> **Available records**
********************

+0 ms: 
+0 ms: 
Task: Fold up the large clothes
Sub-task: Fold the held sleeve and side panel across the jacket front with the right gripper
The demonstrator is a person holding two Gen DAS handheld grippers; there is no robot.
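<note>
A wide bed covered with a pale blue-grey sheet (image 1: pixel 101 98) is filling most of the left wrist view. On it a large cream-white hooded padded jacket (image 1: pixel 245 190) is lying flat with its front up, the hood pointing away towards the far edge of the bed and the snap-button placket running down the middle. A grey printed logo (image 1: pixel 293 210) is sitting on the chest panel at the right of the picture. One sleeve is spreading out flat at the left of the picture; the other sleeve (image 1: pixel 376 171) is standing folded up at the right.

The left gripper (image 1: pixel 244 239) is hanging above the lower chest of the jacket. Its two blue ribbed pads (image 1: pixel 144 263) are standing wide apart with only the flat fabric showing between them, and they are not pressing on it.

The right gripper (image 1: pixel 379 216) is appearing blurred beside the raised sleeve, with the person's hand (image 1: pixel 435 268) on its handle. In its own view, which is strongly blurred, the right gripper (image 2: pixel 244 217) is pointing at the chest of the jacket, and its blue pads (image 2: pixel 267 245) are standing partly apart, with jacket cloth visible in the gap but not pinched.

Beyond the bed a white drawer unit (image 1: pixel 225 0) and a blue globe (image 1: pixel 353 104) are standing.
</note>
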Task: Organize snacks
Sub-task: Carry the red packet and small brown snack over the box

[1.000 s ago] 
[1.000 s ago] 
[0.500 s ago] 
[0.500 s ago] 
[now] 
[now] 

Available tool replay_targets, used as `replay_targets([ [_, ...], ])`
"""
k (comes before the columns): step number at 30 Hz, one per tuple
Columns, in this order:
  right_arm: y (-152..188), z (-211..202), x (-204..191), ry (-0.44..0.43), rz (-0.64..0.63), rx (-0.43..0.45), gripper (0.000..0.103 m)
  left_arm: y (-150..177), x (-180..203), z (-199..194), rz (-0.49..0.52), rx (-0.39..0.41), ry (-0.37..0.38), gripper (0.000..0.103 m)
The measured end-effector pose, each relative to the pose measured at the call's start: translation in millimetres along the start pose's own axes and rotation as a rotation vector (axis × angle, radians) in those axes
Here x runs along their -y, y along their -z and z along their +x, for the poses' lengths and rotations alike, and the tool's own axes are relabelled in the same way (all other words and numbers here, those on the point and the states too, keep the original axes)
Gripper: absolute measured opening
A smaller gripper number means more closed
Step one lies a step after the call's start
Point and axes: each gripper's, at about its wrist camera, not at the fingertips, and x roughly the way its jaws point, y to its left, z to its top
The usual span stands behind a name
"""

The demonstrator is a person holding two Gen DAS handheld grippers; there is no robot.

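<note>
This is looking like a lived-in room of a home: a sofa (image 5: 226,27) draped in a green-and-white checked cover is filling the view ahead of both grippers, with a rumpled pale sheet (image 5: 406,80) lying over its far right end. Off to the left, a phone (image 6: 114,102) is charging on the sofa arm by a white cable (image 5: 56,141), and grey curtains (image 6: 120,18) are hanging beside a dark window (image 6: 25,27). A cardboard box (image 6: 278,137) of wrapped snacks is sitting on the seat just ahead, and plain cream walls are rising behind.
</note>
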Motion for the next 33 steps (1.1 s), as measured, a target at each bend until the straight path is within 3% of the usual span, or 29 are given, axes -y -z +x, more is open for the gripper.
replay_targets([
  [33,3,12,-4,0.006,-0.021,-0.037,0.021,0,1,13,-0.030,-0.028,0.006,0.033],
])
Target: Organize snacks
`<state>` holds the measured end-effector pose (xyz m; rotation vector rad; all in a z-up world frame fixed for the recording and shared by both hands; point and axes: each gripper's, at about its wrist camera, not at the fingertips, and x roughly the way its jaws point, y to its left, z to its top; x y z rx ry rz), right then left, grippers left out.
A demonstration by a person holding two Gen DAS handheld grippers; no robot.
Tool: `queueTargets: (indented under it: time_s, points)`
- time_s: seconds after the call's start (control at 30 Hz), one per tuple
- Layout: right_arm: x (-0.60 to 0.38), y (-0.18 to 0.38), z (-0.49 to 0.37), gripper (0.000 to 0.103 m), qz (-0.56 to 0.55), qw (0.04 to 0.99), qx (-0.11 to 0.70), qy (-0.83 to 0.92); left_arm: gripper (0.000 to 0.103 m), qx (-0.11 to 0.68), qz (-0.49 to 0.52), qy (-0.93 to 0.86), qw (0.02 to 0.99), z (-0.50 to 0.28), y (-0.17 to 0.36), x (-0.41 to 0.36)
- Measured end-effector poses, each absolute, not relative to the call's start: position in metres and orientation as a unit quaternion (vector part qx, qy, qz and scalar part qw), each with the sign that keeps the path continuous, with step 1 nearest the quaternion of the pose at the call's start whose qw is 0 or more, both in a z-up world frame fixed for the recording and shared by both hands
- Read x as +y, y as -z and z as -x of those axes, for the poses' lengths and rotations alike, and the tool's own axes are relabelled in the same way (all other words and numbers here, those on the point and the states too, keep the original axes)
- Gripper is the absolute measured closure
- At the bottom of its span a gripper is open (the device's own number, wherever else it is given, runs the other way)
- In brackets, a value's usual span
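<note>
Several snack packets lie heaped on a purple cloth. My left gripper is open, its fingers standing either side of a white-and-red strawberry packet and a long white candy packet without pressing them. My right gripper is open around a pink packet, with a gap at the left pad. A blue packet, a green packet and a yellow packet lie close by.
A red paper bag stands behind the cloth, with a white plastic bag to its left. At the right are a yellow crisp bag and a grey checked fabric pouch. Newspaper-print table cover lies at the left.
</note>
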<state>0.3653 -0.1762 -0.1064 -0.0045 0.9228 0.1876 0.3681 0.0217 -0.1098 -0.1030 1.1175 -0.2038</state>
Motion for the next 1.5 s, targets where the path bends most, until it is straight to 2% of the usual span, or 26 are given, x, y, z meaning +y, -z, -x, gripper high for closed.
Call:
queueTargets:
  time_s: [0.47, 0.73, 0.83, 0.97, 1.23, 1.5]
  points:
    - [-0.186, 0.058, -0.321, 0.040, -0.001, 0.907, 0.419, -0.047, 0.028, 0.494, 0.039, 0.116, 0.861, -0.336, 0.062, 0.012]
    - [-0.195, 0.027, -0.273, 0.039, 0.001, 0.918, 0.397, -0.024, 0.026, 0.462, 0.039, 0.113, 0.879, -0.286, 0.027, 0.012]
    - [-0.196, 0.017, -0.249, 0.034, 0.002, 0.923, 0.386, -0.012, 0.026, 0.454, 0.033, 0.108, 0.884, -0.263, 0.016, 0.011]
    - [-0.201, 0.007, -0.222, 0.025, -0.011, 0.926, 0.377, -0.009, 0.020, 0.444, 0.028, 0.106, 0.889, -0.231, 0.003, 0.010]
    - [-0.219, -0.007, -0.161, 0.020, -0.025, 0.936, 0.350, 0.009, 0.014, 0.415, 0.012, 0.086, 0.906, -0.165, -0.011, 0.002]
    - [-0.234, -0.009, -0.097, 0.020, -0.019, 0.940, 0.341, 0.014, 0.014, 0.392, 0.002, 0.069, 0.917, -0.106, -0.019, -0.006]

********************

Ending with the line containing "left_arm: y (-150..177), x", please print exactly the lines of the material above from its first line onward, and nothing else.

> **Problem solution**
+0 ms: 
+0 ms: 
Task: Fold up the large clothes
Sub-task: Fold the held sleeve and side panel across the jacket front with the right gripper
The demonstrator is a person holding two Gen DAS handheld grippers; there is no robot.
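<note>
A wide bed covered with a pale blue-grey sheet (image 1: pixel 101 98) is filling most of the left wrist view. On it a large cream-white hooded padded jacket (image 1: pixel 245 190) is lying flat with its front up, the hood pointing away towards the far edge of the bed and the snap-button placket running down the middle. A grey printed logo (image 1: pixel 293 210) is sitting on the chest panel at the right of the picture. One sleeve is spreading out flat at the left of the picture; the other sleeve (image 1: pixel 376 171) is standing folded up at the right.

The left gripper (image 1: pixel 244 239) is hanging above the lower chest of the jacket. Its two blue ribbed pads (image 1: pixel 144 263) are standing wide apart with only the flat fabric showing between them, and they are not pressing on it.

The right gripper (image 1: pixel 379 216) is appearing blurred beside the raised sleeve, with the person's hand (image 1: pixel 435 268) on its handle. In its own view, which is strongly blurred, the right gripper (image 2: pixel 244 217) is pointing at the chest of the jacket, and its blue pads (image 2: pixel 267 245) are standing partly apart, with jacket cloth visible in the gap but not pinched.

Beyond the bed a white drawer unit (image 1: pixel 225 0) and a blue globe (image 1: pixel 353 104) are standing.
</note>
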Task: Organize snacks
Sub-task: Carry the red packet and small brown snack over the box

[1.000 s ago] 
[1.000 s ago] 
[0.500 s ago] 
[0.500 s ago] 
[now] 
[now] 

Available tool replay_targets, used as `replay_targets([ [_, ...], ])`
"""
k (comes before the columns): step number at 30 Hz, one per tuple
Columns, in this order:
  right_arm: y (-152..188), z (-211..202), x (-204..191), ry (-0.44..0.43), rz (-0.64..0.63), rx (-0.43..0.45), gripper (0.000..0.103 m)
  left_arm: y (-150..177), x (-180..203), z (-199..194), rz (-0.49..0.52), rx (-0.39..0.41), ry (-0.37..0.38), gripper (0.000..0.103 m)

What was asked now has a complete answer.